= Data extract =

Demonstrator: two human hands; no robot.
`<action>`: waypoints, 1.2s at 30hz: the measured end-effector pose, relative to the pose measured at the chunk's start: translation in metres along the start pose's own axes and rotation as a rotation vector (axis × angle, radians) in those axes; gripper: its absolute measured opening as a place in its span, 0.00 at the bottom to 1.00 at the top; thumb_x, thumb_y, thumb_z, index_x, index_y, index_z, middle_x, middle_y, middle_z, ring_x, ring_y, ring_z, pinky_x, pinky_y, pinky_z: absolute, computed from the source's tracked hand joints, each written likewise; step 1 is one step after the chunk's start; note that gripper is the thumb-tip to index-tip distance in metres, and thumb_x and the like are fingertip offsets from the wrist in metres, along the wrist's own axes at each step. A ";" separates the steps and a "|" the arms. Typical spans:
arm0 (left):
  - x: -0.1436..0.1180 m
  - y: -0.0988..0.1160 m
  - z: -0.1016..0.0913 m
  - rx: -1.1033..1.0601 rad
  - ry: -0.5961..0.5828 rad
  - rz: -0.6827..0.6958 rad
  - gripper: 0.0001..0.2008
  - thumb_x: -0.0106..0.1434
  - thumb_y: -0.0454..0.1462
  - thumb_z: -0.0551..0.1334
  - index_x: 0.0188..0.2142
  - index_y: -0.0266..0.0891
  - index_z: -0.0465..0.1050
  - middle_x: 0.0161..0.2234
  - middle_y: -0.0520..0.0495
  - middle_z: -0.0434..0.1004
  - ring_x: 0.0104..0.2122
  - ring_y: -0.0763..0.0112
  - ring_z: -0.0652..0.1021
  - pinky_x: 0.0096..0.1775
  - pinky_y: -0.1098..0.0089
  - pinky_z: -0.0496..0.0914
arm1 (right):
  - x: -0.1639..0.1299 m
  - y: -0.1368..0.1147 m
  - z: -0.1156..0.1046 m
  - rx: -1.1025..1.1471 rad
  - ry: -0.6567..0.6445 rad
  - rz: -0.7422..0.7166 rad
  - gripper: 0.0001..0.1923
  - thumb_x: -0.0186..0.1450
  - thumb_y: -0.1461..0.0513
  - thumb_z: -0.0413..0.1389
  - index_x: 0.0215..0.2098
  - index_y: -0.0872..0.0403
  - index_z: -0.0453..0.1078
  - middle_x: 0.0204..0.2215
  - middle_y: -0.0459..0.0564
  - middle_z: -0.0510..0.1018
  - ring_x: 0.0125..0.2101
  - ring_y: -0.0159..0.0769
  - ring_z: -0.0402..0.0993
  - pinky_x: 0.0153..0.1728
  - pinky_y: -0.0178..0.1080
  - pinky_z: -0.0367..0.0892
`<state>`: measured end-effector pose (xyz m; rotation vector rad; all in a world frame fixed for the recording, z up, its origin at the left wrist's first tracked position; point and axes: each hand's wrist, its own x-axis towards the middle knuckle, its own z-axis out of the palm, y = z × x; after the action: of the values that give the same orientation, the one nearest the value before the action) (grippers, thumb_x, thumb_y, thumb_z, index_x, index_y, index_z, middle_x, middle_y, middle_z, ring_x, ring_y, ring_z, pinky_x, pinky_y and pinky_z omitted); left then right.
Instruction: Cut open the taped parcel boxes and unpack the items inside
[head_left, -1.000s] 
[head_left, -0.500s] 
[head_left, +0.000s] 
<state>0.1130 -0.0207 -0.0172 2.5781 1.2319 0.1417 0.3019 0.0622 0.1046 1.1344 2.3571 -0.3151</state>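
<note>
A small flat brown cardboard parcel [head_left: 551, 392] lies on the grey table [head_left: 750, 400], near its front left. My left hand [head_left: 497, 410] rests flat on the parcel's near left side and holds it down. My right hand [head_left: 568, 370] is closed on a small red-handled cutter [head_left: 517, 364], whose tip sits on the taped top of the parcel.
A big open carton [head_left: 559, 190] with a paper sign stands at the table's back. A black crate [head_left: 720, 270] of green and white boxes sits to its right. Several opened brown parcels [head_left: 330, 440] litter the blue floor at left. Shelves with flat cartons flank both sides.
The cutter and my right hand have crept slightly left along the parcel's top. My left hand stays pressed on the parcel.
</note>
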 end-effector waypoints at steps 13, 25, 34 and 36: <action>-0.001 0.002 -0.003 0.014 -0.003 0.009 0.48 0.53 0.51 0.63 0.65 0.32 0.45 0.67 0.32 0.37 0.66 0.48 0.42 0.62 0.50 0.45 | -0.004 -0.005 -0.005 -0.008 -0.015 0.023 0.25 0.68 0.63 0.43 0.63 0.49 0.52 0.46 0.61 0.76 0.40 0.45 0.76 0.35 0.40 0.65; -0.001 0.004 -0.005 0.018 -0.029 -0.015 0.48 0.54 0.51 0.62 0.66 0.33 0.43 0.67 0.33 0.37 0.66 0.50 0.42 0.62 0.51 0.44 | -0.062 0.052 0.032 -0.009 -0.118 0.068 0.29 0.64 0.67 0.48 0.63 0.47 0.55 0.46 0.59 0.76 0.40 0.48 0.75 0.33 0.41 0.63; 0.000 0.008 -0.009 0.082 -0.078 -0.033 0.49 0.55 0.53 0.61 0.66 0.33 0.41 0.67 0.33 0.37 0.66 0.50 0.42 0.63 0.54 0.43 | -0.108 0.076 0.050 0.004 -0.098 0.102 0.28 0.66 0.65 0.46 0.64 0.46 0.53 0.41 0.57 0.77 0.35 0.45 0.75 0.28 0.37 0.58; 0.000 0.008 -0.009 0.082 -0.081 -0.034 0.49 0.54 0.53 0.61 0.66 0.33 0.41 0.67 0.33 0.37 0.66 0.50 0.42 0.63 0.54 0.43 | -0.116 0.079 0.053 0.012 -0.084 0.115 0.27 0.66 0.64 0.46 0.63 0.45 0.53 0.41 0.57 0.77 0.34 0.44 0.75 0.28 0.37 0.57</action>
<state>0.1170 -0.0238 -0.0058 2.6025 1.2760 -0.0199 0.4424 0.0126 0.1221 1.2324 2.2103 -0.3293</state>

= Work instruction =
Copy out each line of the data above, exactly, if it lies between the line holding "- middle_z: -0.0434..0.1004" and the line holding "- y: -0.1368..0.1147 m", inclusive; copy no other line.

= Your solution =
  - middle_z: -0.0434..0.1004
  - ring_x: 0.0104..0.2122
  - ring_y: -0.0763..0.0112
  - ring_z: -0.0652..0.1021
  - pinky_x: 0.0096..0.1775
  - pinky_y: -0.1098..0.0089
  - pinky_z: -0.0496..0.0914
arm1 (right):
  - x: -0.1639..0.1299 m
  - y: -0.1368..0.1147 m

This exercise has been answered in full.